Not surprising me in the least, Texas’ recently-passed Voter ID Law, the one that requires voters present one of only 5 forms of photo ID in order to be able to vote in the state, threatens to disenfranchise 600,000 voters.

This is according to data submitted to the federal government by the state attorney general as requested when the feds decline to issue a “pre-clearance” of the law as required by provisions of the Voting Rights Act.

That request contained a requirement that the attorney general present the federal government with a head count of people who are registered to vote but do not hold drivers’ licenses

And it comes as no surprise that many of the 24 counties where a significant number of registered voters do not carry drivers’ licenses are small rural counties with significant Hispanic populations.
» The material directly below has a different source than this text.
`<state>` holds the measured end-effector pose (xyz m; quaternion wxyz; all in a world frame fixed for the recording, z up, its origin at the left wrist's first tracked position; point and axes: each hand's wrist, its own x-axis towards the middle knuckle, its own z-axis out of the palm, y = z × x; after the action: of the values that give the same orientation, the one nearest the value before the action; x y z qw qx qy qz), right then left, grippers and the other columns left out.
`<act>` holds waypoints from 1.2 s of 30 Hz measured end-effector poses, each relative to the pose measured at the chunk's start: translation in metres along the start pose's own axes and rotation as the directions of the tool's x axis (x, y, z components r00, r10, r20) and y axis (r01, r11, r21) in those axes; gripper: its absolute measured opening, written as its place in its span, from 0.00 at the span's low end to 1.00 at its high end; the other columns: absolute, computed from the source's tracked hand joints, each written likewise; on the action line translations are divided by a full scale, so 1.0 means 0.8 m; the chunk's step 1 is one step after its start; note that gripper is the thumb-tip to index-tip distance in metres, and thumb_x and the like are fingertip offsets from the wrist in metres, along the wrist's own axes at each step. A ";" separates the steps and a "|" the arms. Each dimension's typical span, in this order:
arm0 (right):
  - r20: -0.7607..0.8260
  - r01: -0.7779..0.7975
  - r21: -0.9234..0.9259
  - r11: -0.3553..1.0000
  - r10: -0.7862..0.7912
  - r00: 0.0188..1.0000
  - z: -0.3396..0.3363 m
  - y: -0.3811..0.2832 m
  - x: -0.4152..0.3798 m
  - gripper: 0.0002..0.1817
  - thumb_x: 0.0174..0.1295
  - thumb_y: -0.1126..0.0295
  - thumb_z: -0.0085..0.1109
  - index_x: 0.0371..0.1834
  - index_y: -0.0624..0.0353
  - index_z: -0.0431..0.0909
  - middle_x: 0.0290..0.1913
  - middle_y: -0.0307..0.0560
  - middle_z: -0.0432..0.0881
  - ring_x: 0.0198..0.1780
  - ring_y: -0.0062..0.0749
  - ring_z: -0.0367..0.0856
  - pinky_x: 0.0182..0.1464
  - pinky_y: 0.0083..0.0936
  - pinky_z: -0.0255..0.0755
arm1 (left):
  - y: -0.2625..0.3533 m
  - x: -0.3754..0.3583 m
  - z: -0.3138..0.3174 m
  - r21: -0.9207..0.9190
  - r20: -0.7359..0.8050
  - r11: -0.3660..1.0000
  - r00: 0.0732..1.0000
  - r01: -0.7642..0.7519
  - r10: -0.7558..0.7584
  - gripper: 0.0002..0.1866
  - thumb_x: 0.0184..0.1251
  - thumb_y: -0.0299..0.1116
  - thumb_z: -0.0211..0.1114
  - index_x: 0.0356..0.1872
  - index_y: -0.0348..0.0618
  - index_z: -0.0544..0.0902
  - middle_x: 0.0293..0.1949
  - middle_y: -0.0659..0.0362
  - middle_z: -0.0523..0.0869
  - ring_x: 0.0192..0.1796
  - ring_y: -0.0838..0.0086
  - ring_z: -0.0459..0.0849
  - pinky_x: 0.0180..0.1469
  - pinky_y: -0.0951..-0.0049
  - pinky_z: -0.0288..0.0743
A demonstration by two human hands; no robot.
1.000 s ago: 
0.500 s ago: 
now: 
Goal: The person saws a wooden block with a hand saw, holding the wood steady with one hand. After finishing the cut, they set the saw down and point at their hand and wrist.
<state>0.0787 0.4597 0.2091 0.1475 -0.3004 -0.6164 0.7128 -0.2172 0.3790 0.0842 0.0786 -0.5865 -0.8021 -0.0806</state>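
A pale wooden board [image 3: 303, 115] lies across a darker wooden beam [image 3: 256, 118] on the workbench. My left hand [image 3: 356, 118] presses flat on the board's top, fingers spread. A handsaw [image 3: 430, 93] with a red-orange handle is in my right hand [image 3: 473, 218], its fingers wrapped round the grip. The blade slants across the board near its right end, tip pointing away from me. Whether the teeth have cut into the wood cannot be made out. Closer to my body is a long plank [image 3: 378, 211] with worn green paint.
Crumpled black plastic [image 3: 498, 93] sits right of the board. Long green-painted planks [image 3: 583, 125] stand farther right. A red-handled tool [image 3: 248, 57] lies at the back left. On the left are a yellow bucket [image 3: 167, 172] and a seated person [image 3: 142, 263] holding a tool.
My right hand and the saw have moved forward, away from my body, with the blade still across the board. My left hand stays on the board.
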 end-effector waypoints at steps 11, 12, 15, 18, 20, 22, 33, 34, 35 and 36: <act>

Topping the list is Presidio County which has as many as 25.9%, or 1,313 registered voters with no record of having a drivers’ license.

Republicans, true to form, don’t think the law will disenfranchise voters at all. Patricia Harless R-Spring, and one of the sponsors of the Voter ID law put it this way:
“‘I don't think this, in any way, is going to disenfranchise anyone," she said.”
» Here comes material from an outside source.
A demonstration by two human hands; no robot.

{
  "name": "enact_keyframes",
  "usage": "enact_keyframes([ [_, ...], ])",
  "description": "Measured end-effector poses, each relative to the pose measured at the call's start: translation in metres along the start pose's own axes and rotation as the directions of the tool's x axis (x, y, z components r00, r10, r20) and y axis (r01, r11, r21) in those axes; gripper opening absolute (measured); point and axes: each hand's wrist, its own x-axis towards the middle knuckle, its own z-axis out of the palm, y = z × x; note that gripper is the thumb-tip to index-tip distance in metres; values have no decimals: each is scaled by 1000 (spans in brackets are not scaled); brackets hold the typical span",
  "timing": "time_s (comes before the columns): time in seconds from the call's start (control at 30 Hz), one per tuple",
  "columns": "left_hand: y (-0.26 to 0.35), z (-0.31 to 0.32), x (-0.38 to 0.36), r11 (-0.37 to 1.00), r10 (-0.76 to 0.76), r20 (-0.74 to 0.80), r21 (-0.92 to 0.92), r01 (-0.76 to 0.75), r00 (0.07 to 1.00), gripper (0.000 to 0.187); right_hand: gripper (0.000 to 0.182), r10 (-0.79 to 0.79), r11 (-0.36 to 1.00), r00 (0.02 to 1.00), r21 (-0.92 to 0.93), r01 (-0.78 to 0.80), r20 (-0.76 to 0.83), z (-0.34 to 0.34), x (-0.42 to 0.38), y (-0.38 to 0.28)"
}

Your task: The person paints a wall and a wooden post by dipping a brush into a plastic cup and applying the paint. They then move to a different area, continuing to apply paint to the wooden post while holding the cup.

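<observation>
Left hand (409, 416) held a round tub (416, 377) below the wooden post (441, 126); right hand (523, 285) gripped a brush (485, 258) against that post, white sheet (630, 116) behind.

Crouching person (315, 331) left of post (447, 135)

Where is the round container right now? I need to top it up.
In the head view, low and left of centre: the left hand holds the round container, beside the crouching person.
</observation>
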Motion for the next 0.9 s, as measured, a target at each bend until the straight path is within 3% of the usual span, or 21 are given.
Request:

“Harless said most of the people not found in DPS files would be able to vote. Maybe their licenses and voter ID cards are different because one has a maiden name and the other has a married name.”
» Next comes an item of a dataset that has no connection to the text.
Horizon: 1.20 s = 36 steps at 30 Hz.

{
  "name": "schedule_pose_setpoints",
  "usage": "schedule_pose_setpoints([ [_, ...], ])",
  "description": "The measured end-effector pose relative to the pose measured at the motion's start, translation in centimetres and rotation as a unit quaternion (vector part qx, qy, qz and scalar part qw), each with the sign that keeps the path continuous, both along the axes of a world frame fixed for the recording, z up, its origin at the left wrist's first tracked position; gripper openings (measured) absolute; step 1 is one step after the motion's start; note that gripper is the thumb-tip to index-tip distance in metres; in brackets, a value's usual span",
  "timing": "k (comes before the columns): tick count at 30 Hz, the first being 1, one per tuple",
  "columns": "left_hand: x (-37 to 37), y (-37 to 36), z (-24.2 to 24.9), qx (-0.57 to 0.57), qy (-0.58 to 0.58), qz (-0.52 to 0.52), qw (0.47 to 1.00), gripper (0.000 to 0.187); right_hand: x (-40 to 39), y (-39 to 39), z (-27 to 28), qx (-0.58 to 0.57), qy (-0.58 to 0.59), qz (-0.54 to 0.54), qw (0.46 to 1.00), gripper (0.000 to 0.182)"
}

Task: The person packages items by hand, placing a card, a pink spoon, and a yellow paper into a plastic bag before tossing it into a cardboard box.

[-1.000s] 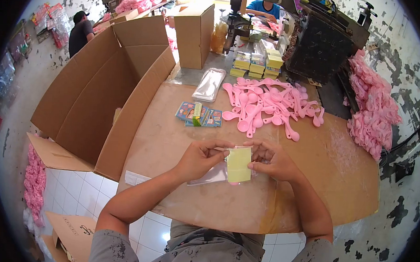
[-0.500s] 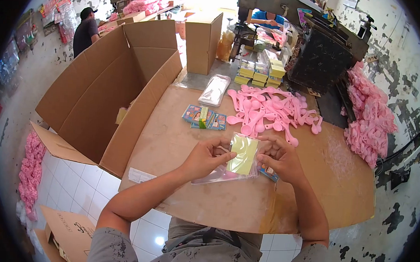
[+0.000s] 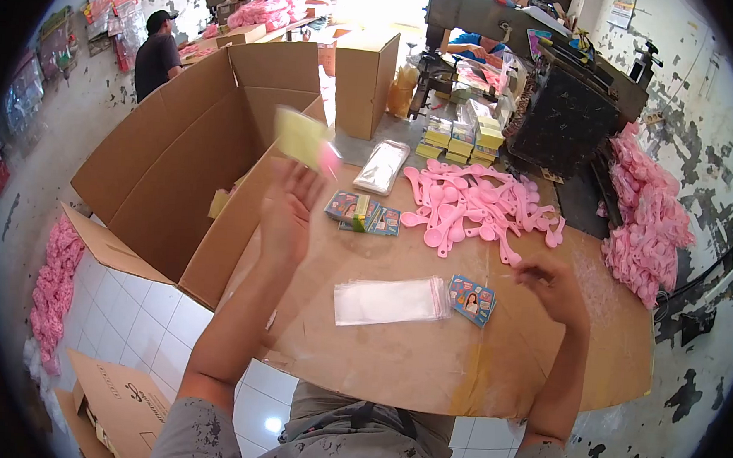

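Note:
My left hand (image 3: 291, 204) is raised by the near wall of the big cardboard box, its fingertips at the lower edge of a clear packet with a yellow-green card (image 3: 301, 138). The packet is motion-blurred, and a pink end shows at its right side. Loosely bent and holding nothing I can see, the fingers of my right hand (image 3: 555, 290) are just beside the nearest of the pink plastic spoons (image 3: 459, 205). Between my hands lie a stack of clear plastic bags (image 3: 387, 302) and a small pile of blue printed cards (image 3: 472, 299).
The open cardboard box (image 3: 163, 160) stands at the table's left. Banded card bundles (image 3: 363, 213) and more clear bags (image 3: 381, 167) lie behind. Card stacks (image 3: 462, 139) stand beside a dark machine (image 3: 559, 115). A person (image 3: 156, 56) is at the far left; another's arms show at the back.
My left hand has lifted the packet up and left toward the box. My right hand has let go of it and moved right toward the spoons. The bags underneath are uncovered.

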<state>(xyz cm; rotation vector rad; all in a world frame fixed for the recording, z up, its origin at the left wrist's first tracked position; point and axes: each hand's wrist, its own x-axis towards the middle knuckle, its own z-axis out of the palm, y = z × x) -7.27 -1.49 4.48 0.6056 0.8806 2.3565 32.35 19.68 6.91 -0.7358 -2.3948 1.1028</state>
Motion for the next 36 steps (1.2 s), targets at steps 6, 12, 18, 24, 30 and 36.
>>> schedule_pose_setpoints([
  [6,0.3,1.4,-4.1,-0.16,0.152,-0.051,0.974,0.04,7.0,2.7,2.4,-0.06,0.169,-0.032,0.983,0.016],
  [12,6.7,0.8,-6.5,-0.206,0.636,-0.018,0.743,0.043,20.8,12.5,-2.0,0.247,-0.184,-0.46,0.832,0.038],
  [18,9.0,0.6,-7.1,-0.223,0.708,-0.019,0.669,0.031,15.3,8.0,-1.8,0.488,-0.196,-0.439,0.728,0.045],
  [24,8.6,1.1,-7.7,-0.251,0.649,-0.042,0.717,0.022,0.1,-1.4,-2.0,0.21,-0.085,-0.03,0.973,0.028],
  [30,8.6,0.5,-6.1,-0.261,0.553,-0.093,0.785,0.025,-4.1,-2.0,-2.3,0.085,-0.185,0.042,0.978,0.03],
  [36,8.1,0.6,-6.6,-0.245,0.557,-0.099,0.787,0.025,-3.7,-1.4,-2.4,0.055,-0.13,0.005,0.99,0.024],
])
“She also said many of those people in border counties could have only passports for travel to Mexico. Or they are 65 years old or older, and exempt from the voter ID requirements.
And oh, yeah, on that last point about people 65 and older being exempt from the law: liar, liar pants on fire. While it is true that the bill once contained language that exempted those over 65, that was stripped out of the bill before final passage.

Texas Republicans, lying to Texans since 1998.